WHAT TO WORK ON:
Please give back the listing below in full. Change nothing.

SUPPLIED RECORDS:
------------------------------------------------
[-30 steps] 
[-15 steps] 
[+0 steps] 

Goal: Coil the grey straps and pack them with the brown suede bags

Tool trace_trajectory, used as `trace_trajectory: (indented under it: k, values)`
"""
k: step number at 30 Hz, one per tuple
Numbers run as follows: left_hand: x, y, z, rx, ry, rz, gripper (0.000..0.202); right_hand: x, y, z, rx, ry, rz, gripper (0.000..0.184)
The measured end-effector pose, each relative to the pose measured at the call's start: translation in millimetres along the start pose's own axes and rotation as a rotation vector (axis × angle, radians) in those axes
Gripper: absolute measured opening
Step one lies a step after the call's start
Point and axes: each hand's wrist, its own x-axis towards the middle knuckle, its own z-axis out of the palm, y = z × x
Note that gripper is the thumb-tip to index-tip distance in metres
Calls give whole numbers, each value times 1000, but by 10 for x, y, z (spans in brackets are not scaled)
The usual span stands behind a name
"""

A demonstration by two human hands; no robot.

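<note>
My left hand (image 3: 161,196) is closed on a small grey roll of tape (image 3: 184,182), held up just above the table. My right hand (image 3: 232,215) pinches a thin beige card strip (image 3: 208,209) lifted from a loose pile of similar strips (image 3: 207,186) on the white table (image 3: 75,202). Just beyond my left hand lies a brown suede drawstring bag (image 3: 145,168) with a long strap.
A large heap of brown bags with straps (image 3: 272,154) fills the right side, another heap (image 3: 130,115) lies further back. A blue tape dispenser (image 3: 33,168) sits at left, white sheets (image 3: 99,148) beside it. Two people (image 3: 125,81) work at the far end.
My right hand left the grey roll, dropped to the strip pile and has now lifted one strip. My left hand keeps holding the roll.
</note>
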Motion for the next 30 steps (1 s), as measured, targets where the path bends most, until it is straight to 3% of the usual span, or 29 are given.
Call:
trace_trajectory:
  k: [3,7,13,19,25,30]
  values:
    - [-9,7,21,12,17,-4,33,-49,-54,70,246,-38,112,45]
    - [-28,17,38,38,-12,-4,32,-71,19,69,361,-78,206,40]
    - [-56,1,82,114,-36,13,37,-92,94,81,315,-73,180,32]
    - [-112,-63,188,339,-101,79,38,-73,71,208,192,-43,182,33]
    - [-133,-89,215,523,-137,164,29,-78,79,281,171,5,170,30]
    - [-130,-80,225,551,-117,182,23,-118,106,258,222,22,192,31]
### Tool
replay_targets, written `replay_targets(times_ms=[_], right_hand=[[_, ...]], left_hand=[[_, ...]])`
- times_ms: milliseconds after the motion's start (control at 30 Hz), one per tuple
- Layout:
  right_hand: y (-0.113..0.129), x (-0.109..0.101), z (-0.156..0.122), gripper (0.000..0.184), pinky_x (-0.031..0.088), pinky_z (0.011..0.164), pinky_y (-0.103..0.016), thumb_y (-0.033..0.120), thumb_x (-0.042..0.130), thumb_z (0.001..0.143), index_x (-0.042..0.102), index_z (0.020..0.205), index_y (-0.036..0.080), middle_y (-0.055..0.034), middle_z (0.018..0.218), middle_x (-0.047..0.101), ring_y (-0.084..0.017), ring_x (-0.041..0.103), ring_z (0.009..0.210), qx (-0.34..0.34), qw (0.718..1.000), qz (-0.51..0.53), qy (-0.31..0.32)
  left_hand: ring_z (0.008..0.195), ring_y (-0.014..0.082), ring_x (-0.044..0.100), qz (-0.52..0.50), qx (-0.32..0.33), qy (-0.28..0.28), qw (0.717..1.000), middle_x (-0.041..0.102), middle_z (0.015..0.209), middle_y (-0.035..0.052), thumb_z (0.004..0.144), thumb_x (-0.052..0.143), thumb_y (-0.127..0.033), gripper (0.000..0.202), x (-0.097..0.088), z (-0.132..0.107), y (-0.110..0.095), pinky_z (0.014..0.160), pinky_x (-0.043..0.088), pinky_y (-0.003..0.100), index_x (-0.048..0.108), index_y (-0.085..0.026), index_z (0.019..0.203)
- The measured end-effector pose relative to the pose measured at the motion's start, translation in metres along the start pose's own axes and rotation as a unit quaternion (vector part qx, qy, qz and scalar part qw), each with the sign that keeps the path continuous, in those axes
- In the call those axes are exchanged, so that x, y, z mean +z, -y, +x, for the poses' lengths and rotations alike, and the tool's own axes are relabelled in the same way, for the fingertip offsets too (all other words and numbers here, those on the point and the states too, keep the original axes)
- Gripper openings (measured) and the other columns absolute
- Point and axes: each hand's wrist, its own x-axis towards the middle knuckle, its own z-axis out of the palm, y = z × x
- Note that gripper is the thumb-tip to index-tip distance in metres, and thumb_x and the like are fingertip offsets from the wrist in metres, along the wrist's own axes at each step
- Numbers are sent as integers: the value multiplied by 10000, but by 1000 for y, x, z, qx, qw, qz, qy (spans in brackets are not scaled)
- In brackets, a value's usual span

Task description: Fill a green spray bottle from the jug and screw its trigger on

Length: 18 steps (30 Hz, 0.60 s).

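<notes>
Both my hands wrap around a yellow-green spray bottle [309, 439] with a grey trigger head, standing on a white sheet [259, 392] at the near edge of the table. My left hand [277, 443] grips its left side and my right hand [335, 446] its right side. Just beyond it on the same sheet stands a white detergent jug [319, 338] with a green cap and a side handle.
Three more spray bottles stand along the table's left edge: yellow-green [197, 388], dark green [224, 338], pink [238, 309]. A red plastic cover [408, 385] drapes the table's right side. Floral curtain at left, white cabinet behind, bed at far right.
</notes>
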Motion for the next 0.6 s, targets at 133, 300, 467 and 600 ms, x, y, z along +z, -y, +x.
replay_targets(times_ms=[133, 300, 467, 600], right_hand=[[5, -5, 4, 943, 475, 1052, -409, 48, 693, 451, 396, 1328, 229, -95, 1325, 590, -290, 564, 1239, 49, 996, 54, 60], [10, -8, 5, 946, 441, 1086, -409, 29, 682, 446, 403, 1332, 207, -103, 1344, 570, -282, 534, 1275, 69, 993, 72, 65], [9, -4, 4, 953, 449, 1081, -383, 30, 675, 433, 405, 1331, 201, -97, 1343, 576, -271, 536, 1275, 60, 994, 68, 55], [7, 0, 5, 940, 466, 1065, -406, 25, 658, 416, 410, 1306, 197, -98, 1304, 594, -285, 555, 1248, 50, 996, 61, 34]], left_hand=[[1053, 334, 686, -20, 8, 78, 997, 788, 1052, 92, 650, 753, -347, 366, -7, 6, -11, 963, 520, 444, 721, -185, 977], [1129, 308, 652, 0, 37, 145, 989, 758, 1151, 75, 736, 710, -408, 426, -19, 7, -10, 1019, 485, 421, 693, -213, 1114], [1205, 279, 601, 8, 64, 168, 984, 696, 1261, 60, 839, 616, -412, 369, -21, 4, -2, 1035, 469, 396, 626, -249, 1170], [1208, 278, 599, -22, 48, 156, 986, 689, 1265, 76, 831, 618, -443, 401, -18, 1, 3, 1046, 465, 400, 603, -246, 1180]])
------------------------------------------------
ANSWER TO THIS TASK:
[-30 steps] 
[-15 steps] 
[+0 steps] 

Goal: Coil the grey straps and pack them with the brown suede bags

Tool trace_trajectory, used as `trace_trajectory: (indented under it: k, values)`
"""
k: step number at 30 Hz, one per tuple
Numbers run as follows: left_hand: x, y, z, rx, ry, rz, gripper (0.000..0.202); right_hand: x, y, z, rx, ry, rz, gripper (0.000..0.184)
The measured end-effector pose, each relative to the pose measured at the call's start: translation in millimetres along the start pose's own axes and rotation as a rotation vector (axis × angle, radians) in those axes
Gripper: absolute measured opening
Step one lies a step after the call's start
Point and axes: each hand's wrist, its own x-axis towards the middle knuckle, its own z-axis out of the palm, y = z × x
Note that gripper is the thumb-tip to index-tip distance in metres
Calls give whole numbers, each value times 1000, but by 10 for x, y, z (spans in brackets are not scaled)
The usual span stands behind a name
"""

A demonstration by two human hands; no robot.

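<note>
My left hand (image 3: 161,196) is closed on a small grey roll of tape (image 3: 184,182), held up just above the table. My right hand (image 3: 232,215) pinches a thin beige card strip (image 3: 208,209) lifted from a loose pile of similar strips (image 3: 207,186) on the white table (image 3: 75,202). Just beyond my left hand lies a brown suede drawstring bag (image 3: 145,168) with a long strap.
A large heap of brown bags with straps (image 3: 272,154) fills the right side, another heap (image 3: 130,115) lies further back. A blue tape dispenser (image 3: 33,168) sits at left, white sheets (image 3: 99,148) beside it. Two people (image 3: 125,81) work at the far end.
My right hand left the grey roll, dropped to the strip pile and has now lifted one strip. My left hand keeps holding the roll.
</note>
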Motion for the next 30 steps (1 s), as measured, targets where the path bends most, until it is straight to 3% of the usual span, or 29 are given.
Call:
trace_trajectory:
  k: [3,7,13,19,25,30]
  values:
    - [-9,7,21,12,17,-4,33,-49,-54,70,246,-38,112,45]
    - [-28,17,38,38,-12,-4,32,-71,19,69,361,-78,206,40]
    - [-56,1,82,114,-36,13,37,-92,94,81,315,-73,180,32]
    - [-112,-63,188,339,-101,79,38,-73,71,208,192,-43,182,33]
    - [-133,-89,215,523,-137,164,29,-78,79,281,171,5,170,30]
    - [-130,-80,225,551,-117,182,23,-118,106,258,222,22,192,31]
### Tool
replay_targets, written `replay_targets(times_ms=[_], right_hand=[[_, ...]], left_hand=[[_, ...]])`
- times_ms: milliseconds after the motion's start (control at 30 Hz), one per tuple
- Layout:
  right_hand: y (-0.113..0.129), x (-0.109..0.101), z (-0.156..0.122), gripper (0.000..0.184), pinky_x (-0.031..0.088), pinky_z (0.011..0.164), pinky_y (-0.103..0.016), thumb_y (-0.033..0.120), thumb_x (-0.042..0.130), thumb_z (0.001..0.143), index_x (-0.042..0.102), index_z (0.020..0.205), index_y (-0.036..0.080), middle_y (-0.055..0.034), middle_z (0.018..0.218), middle_x (-0.047..0.101), ring_y (-0.084..0.017), ring_x (-0.041..0.103), ring_z (0.009..0.210), qx (-0.34..0.34), qw (0.718..1.000), qz (-0.51..0.53), qy (-0.31..0.32)
  left_hand: ring_z (0.008..0.195), ring_y (-0.014..0.082), ring_x (-0.044..0.100), qz (-0.52..0.50), qx (-0.32..0.33), qy (-0.28..0.28), qw (0.717..1.000), middle_x (-0.041..0.102), middle_z (0.015..0.209), middle_y (-0.035..0.052), thumb_z (0.004..0.144), thumb_x (-0.052..0.143), thumb_y (-0.127..0.033), gripper (0.000..0.202), x (-0.097..0.088), z (-0.132..0.107), y (-0.110..0.095), pinky_z (0.014..0.160), pinky_x (-0.043..0.088), pinky_y (-0.003..0.100), index_x (-0.048..0.108), index_y (-0.085..0.026), index_z (0.019..0.203)
- The measured end-effector pose relative to the pose measured at the motion's start, translation in metres along the start pose's own axes and rotation as a unit quaternion (vector part qx, qy, qz and scalar part qw), each with the sign that keeps the path continuous, in those axes
- In the call those axes are exchanged, so that x, y, z mean +z, -y, +x, for the poses' lengths and rotations alike, and the tool's own axes are relabelled in the same way, for the fingertip offsets too (all other words and numbers here, those on the point and the states too, keep the original axes)
- Gripper openings (measured) and the other columns absolute
- Point and axes: each hand's wrist, its own x-axis towards the middle knuckle, its own z-axis out of the palm, y = z × x
- Note that gripper is the thumb-tip to index-tip distance in metres, and thumb_x and the like are fingertip offsets from the wrist in metres, along the wrist's own axes at each step
- Numbers are sent as integers: the value multiplied by 10000, but by 1000 for y, x, z, qx, qw, qz, qy (spans in brackets are not scaled)
- In brackets, a value's usual span

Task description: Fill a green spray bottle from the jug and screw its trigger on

Length: 18 steps (30 Hz, 0.60 s).

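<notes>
Both my hands wrap around a yellow-green spray bottle [309, 439] with a grey trigger head, standing on a white sheet [259, 392] at the near edge of the table. My left hand [277, 443] grips its left side and my right hand [335, 446] its right side. Just beyond it on the same sheet stands a white detergent jug [319, 338] with a green cap and a side handle.
Three more spray bottles stand along the table's left edge: yellow-green [197, 388], dark green [224, 338], pink [238, 309]. A red plastic cover [408, 385] drapes the table's right side. Floral curtain at left, white cabinet behind, bed at far right.
</notes>
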Motion for the next 0.6 s, targets at 133, 300, 467 and 600 ms, x, y, z along +z, -y, +x.
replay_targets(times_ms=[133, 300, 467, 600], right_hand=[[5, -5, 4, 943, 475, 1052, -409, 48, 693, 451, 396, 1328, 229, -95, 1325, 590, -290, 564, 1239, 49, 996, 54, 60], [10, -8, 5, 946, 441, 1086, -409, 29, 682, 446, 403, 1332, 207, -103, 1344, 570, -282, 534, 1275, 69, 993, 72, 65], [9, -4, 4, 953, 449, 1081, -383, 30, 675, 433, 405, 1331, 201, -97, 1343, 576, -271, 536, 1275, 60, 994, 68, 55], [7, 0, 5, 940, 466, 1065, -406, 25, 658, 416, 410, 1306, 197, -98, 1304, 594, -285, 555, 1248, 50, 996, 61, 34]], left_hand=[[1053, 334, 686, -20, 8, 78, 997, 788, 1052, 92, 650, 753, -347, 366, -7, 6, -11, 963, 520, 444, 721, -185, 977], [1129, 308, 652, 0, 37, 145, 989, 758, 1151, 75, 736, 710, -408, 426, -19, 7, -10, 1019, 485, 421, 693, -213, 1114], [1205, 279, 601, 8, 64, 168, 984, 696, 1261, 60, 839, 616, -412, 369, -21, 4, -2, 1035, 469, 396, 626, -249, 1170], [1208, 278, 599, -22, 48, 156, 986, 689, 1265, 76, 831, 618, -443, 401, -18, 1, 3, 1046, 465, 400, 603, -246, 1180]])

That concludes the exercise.